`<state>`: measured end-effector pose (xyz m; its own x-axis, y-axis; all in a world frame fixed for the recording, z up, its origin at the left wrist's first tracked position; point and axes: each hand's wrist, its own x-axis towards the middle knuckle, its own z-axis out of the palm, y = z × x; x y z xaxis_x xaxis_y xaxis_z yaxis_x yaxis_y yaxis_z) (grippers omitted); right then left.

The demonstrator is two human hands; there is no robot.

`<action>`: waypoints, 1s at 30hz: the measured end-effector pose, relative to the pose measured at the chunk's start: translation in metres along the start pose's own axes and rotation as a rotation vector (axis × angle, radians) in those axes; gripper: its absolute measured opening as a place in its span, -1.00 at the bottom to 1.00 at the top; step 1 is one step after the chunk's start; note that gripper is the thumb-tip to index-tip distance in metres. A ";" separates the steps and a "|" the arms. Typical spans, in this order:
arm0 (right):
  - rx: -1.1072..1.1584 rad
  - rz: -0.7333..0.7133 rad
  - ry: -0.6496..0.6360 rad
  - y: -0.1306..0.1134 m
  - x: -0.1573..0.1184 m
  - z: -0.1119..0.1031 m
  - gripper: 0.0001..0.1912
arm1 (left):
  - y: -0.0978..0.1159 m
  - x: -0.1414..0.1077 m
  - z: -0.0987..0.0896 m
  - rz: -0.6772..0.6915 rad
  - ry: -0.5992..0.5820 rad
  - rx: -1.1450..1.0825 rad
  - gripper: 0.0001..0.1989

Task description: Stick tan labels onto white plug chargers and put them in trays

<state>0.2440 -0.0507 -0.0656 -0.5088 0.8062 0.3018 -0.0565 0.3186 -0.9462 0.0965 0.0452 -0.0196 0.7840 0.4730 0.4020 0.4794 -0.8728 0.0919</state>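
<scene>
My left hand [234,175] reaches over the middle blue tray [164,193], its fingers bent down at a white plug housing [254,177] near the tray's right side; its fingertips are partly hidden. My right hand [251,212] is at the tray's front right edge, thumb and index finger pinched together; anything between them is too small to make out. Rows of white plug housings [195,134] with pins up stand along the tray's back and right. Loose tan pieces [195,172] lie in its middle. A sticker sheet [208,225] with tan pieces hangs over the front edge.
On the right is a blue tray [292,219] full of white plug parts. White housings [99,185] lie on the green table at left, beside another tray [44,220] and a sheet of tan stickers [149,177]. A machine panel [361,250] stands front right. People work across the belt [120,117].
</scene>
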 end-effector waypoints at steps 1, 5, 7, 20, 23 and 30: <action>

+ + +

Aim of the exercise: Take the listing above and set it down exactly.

Task output:
`<state>`: measured end-effector pose (xyz m; its own x-axis, y-axis; all in a world frame fixed for the recording, z up, its origin at the left wrist's first tracked position; point and axes: each hand's wrist, its own x-axis towards the middle knuckle, its own z-axis out of the palm, y = z × x; x y z xaxis_x xaxis_y xaxis_z yaxis_x yaxis_y yaxis_z) (grippers omitted); right then left.

The demonstrator is two human hands; there is no robot.

`<action>`: waypoints, 1s at 30hz: the measured end-effector pose, relative to the pose measured at the chunk's start: translation in metres along the start pose's own axes and rotation as a rotation vector (axis × angle, radians) in those axes; gripper: its absolute measured opening as a place in its span, -1.00 at the bottom to 1.00 at the top; step 1 is one step after the chunk's start; note that gripper is the thumb-tip to index-tip distance in metres. A ";" separates the steps and a "|" the arms. Typical spans, in this order:
arm0 (right):
  - rx: -1.1072..1.1584 rad
  - rz: -0.7333..0.7133 rad
  - ry: -0.6496..0.6360 rad
  - y: -0.1306..0.1134 m
  - x: -0.1573..0.1184 m
  - z: -0.1119..0.1031 m
  - gripper: 0.0001..0.1912
arm1 (left):
  - y: -0.0978..0.1159 m
  - x: -0.1414..0.1077 m
  - z: -0.0987..0.0896 m
  - rz: -0.6772..0.6915 rad
  - ry: -0.5992..0.5820 rad
  - rx: -1.1450..1.0825 rad
  - gripper: 0.0001..0.1989

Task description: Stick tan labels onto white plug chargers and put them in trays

<state>0.2440 -0.0507 -0.0656 -0.5088 0.8062 0.3018 -0.0565 0.3186 -0.9462 0.0965 0.0452 -0.0196 0.7840 0.4730 0.4020 0.4794 -0.8728 0.0919</state>
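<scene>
My left hand [234,175] reaches over the middle blue tray [164,193], its fingers bent down at a white plug housing [254,177] near the tray's right side; its fingertips are partly hidden. My right hand [251,212] is at the tray's front right edge, thumb and index finger pinched together; anything between them is too small to make out. Rows of white plug housings [195,134] with pins up stand along the tray's back and right. Loose tan pieces [195,172] lie in its middle. A sticker sheet [208,225] with tan pieces hangs over the front edge.
On the right is a blue tray [292,219] full of white plug parts. White housings [99,185] lie on the green table at left, beside another tray [44,220] and a sheet of tan stickers [149,177]. A machine panel [361,250] stands front right. People work across the belt [120,117].
</scene>
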 end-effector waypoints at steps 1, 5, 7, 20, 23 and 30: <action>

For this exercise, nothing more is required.